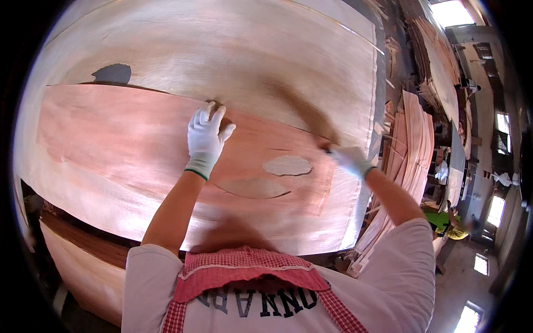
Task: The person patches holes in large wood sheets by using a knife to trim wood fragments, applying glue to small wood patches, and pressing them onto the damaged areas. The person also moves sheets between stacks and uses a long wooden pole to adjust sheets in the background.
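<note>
Our left hand (205, 136) rested, fingers spread, at the far edge of a reddish veneer sheet (116, 122).
The sheet ran lengthwise left to right; our right hand (352, 159) was nearer its right end, too blurred to tell whether it gripped anything.

Bright light falls on the pale wood sheet (222, 44), with white glare along its near edge; a soft shadow (239, 234) lies in front of the person; the windows (496, 211) at right burn out to white against a dim room; the right hand (351, 159) is blurred, the left hand (204, 136) fairly sharp; straight edges bow toward the black rim.
</note>
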The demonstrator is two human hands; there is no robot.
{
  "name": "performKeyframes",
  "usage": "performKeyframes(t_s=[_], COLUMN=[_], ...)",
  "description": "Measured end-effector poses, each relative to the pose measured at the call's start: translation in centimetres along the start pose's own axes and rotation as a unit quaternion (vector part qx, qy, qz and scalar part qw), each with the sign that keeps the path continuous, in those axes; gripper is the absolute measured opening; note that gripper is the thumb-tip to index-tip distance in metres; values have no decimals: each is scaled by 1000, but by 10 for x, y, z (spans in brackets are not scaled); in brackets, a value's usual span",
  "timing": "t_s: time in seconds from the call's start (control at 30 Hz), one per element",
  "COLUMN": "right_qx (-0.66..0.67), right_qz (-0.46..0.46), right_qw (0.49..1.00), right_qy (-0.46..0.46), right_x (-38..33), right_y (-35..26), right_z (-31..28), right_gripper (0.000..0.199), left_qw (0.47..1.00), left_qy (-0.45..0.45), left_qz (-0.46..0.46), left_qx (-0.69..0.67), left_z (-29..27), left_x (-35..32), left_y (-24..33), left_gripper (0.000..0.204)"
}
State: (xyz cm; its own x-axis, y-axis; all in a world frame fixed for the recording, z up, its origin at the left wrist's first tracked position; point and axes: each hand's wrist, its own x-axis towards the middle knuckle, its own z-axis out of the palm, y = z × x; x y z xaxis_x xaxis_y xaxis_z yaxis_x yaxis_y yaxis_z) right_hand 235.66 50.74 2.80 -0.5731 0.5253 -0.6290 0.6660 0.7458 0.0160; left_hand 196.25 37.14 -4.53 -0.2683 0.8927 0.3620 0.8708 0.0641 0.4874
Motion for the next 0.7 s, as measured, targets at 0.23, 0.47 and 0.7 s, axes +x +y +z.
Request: performKeyframes(t_s=[0.23,0.47,0.7], right_qx=[126,1,152], right_qz=[-109,-110,232], right_qw=[943,967,922], right_qy=[289,230,272], right_x=[108,147,-30], right_y=[-108,-170,-91], right_z=[-53,-73,85], right_gripper=[19,11,43], left_qw=[1000,999,999], left_qy=[-19,4,6], left_qz=[-13,42,24], left_qx=[-6,-2,42], left_z=[-4,-1,-1], left_x=[4,2,-4], left_y=[3,-3,1], left_gripper=[71,64,57])
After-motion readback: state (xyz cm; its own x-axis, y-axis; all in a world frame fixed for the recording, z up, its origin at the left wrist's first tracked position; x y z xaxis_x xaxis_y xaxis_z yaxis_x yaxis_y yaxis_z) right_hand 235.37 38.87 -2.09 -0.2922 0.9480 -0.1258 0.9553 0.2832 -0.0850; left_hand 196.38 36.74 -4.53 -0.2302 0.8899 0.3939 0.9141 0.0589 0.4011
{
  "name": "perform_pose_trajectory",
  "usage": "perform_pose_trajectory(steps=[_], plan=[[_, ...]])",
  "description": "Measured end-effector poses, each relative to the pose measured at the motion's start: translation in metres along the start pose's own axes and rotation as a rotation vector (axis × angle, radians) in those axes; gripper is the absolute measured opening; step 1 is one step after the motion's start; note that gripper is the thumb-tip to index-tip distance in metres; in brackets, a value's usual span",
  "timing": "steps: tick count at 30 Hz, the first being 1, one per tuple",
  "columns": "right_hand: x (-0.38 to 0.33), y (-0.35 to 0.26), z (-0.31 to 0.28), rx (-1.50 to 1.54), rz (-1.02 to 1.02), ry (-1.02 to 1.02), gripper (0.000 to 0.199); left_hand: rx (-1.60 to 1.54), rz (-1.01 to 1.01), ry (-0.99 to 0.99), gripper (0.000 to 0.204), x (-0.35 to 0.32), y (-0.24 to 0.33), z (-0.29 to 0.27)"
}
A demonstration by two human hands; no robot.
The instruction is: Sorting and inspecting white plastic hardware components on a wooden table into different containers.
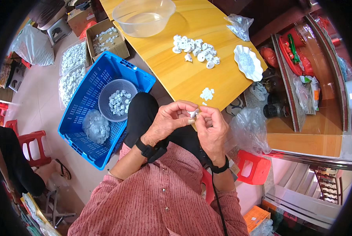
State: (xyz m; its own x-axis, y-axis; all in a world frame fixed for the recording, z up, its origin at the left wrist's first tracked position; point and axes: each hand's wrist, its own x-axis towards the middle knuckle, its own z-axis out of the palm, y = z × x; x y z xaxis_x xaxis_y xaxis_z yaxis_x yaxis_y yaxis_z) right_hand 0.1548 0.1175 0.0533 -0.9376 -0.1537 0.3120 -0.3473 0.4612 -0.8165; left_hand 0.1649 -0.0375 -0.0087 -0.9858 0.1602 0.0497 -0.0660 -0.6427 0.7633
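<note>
While rounded pieces dot the wood-grained table, both hands pinch a white part.

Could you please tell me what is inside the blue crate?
A round grey bowl of small white parts, and a clear plastic bag of pale pieces. The floor of the blue crate beneath them is covered.

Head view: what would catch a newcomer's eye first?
Likely the blue plastic crate left of the yellow wooden table, holding a grey basket of small white parts. Next, the left hand and right hand, pinching a small white piece near the table's edge. Then the pile of white parts on the table.
</note>
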Motion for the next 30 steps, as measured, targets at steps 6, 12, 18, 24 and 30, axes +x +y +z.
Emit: perform_pose_trajectory(steps=[6,12,18,24,30], plan=[[0.001,0.000,-0.001,0.016,-0.012,-0.025,0.020,0.072,0.024,-0.062,0.028,0.002,0.007,-0.002],[0.002,0.005,-0.001,0.061,-0.019,-0.029,0.017,0.091,0.011,-0.021,0.028,0.001,0.010,-0.003],[0.001,0.009,-0.007,0.003,0.028,-0.110,0.012,0.071,-0.005,0.018,0.028,0.001,0.008,-0.001],[0.002,0.006,-0.006,-0.021,0.036,-0.123,0.012,0.085,0.005,0.012,0.029,0.001,0.008,-0.001],[0.001,0.012,-0.003,-0.086,-0.006,-0.137,0.013,0.080,-0.020,-0.004,0.027,0.001,0.007,-0.001]])
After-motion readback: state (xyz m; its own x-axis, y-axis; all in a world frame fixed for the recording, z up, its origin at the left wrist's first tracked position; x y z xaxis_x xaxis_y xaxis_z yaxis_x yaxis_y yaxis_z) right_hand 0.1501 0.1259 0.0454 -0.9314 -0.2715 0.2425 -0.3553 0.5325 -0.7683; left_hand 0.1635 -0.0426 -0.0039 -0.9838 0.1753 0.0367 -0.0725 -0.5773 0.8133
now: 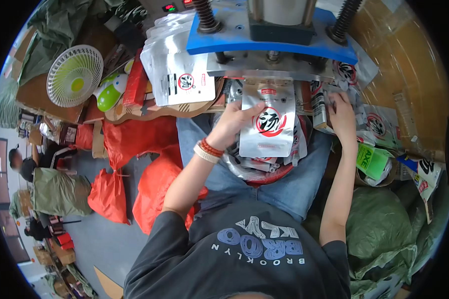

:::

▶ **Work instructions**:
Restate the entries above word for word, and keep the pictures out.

▶ **Written answer**:
Task: The person patches holes in large wood sheets by using a knife to trim wood fragments, applying glue to small wood patches, and pressing them onto the damaged areas. The person also moves sheets between stacks and uses a long wooden pole to adjust sheets in the background.
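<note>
Our left hand (205, 136) rested, fingers spread, at the far edge of a reddish veneer sheet (116, 122).
The sheet ran lengthwise left to right; our right hand (352, 159) was nearer its right end, too blurred to tell whether it gripped anything.

Bright light falls on the pale wood sheet (222, 44), with white glare along its near edge; a soft shadow (239, 234) lies in front of the person; the windows (496, 211) at right burn out to white against a dim room; the right hand (351, 159) is blurred, the left hand (204, 136) fairly sharp; straight edges bow toward the black rim.
</note>
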The demonstrator is two human hands; there is no robot.
{
  "name": "performKeyframes",
  "usage": "performKeyframes(t_s=[_], COLUMN=[_], ...)",
  "description": "Measured end-effector poses, each relative to the pose measured at the call's start: translation in centimetres along the start pose's own axes and rotation as a unit quaternion (vector part qx, qy, qz and scalar part qw), each with the sign that keeps the path continuous, in those axes; gripper is the absolute measured opening; note that gripper is the thumb-tip to index-tip distance in metres; values have no decimals: each is scaled by 1000, but by 10 for x, y, z (spans in brackets are not scaled); in brackets, a value's usual span",
  "timing": "t_s: time in seconds from the call's start (control at 30 Hz), one per element",
  "COLUMN": "right_qx (-0.66..0.67), right_qz (-0.46..0.46), right_qw (0.49..1.00), right_qy (-0.46..0.46), right_x (-38..33), right_y (-35..26), right_z (-31..28), right_gripper (0.000..0.199), left_qw (0.47..1.00), left_qy (-0.45..0.45), left_qz (-0.46..0.46), left_qx (-0.69..0.67), left_z (-29..27), left_x (-35..32), left_y (-24..33), left_gripper (0.000..0.204)"
}
State: (xyz cm; its own x-axis, y-axis; all in a world frame fixed for the recording, z up, its origin at the left wrist's first tracked position; point and axes: each hand's wrist, its own x-axis towards the middle knuckle, its own z-axis out of the palm, y = z × x; x y z xaxis_x xaxis_y xaxis_z yaxis_x yaxis_y yaxis_z) right_hand 235.66 50.74 2.80 -0.5731 0.5253 -0.6290 0.6660 0.7458 0.0160; left_hand 196.25 37.14 -4.53 -0.2683 0.8927 0.3620 0.8708 0.0641 0.4874
Motion for the next 0.7 s, as measured, targets at 0.23, 0.47 and 0.7 s, axes +x +y +z.
Request: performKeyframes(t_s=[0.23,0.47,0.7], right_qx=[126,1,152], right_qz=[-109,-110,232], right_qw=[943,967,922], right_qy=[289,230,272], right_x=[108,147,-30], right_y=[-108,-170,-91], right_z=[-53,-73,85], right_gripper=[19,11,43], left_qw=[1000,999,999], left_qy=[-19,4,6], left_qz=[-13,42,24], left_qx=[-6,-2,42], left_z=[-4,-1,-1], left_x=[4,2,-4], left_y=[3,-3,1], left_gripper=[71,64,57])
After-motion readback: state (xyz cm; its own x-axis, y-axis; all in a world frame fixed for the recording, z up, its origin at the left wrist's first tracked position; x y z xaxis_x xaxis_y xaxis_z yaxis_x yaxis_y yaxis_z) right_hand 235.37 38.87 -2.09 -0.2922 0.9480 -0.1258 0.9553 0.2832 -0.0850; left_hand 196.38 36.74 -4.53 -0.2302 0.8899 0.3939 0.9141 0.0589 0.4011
{
  "name": "perform_pose_trajectory",
  "usage": "perform_pose_trajectory(steps=[_], plan=[[_, ...]])",
  "description": "Measured end-effector poses, each relative to the pose measured at the motion's start: translation in metres along the start pose's own axes and rotation as a rotation vector (axis × angle, radians) in those axes; gripper is the absolute measured opening; step 1 is one step after the motion's start; note that gripper is the thumb-tip to index-tip distance in metres; in brackets, a value's usual span",
  "timing": "steps: tick count at 30 Hz, the first being 1, one per tuple",
  "columns": "right_hand: x (-0.38 to 0.33), y (-0.35 to 0.26), z (-0.31 to 0.28), rx (-1.50 to 1.54), rz (-1.02 to 1.02), ry (-1.02 to 1.02), gripper (0.000 to 0.199); left_hand: rx (-1.60 to 1.54), rz (-1.01 to 1.01), ry (-0.99 to 0.99), gripper (0.000 to 0.204), x (-0.35 to 0.32), y (-0.24 to 0.33), z (-0.29 to 0.27)"
}
A demonstration by two human hands; no robot.
The instruction is: Sorting and inspecting white plastic hardware components on a wooden table into different containers.
State: (xyz m; its own x-axis, y-axis; all in a world frame fixed for the recording, z up, its origin at the left wrist's first tracked position; point and axes: each hand's wrist, its own x-axis towards the middle knuckle, its own z-axis out of the palm, y = z × x; x y z xaxis_x xaxis_y xaxis_z yaxis_x yaxis_y yaxis_z) right_hand 0.1548 0.1175 0.0533 -0.9376 -0.1537 0.3120 -0.3473 0.4612 -0.8165; left_hand 0.1649 -0.0375 -0.0087 -0.9858 0.1602 0.0497 -0.0660 -0.6427 0.7633
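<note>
While rounded pieces dot the wood-grained table, both hands pinch a white part.

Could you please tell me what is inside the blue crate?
A round grey bowl of small white parts, and a clear plastic bag of pale pieces. The floor of the blue crate beneath them is covered.

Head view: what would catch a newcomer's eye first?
Likely the blue plastic crate left of the yellow wooden table, holding a grey basket of small white parts. Next, the left hand and right hand, pinching a small white piece near the table's edge. Then the pile of white parts on the table.
</note>
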Motion for the next 30 steps, as measured, targets at steps 6, 12, 18, 24 and 30, axes +x +y +z.
Emit: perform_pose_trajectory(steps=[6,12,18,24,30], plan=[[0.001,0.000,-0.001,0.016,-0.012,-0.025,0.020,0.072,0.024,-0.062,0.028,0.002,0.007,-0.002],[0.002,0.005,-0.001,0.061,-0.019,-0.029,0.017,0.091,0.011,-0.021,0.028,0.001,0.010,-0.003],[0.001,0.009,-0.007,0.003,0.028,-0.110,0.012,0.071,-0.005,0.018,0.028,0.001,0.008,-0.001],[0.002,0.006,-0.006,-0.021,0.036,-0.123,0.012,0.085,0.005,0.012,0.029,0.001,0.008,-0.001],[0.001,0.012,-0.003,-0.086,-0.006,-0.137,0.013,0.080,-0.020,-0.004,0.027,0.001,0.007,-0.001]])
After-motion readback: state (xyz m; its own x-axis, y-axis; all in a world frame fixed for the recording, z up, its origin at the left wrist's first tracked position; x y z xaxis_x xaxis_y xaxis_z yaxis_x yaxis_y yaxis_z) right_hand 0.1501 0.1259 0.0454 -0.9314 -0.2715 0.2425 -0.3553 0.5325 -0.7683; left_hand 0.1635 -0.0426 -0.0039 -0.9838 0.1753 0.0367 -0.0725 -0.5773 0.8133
now: 

The full answer has now been given.